§ Exercise:
Set down, please, exactly the lines below that run from the line with "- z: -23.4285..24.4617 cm" to the line with "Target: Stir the", both lines included.

§ Data shown:
--- START ---

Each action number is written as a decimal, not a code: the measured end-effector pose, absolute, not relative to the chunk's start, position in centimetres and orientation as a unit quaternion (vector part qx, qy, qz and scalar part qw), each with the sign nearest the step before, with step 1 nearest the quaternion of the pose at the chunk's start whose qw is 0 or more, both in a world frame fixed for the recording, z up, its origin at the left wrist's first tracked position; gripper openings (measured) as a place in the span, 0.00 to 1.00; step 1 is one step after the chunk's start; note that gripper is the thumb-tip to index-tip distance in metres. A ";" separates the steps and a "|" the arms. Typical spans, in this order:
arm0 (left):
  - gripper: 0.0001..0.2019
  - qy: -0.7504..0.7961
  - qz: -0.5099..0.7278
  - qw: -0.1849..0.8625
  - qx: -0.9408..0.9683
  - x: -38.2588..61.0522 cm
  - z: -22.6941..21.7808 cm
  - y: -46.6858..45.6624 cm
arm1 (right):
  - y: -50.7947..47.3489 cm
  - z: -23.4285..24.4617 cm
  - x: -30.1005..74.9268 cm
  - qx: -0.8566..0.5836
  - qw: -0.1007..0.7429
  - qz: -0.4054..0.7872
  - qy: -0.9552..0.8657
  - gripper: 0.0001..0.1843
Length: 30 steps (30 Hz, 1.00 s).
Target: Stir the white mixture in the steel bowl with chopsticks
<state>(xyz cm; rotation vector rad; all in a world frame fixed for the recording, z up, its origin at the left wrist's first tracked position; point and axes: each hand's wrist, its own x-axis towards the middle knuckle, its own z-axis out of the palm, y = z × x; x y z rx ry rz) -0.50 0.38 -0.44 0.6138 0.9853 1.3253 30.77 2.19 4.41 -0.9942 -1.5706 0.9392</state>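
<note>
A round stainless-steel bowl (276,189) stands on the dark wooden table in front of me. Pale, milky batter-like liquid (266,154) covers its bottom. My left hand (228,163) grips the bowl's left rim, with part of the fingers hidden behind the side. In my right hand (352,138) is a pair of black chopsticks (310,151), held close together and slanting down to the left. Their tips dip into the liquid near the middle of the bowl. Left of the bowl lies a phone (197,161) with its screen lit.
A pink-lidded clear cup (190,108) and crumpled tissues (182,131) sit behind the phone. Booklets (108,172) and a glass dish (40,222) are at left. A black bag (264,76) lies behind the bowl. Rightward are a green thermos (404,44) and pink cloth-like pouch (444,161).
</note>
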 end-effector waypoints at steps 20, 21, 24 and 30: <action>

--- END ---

§ Problem solution:
  - z: -23.4285..24.4617 cm
  - x: -30.1005..74.9268 cm
  - qx: -0.8566..0.5836
  - qw: -0.1007..0.7429
  - qz: -0.4054..0.7872
  - qy: -0.9552..0.8657
  - gripper: 0.0001..0.1843
Length: 30 steps (30 Hz, 1.00 s).
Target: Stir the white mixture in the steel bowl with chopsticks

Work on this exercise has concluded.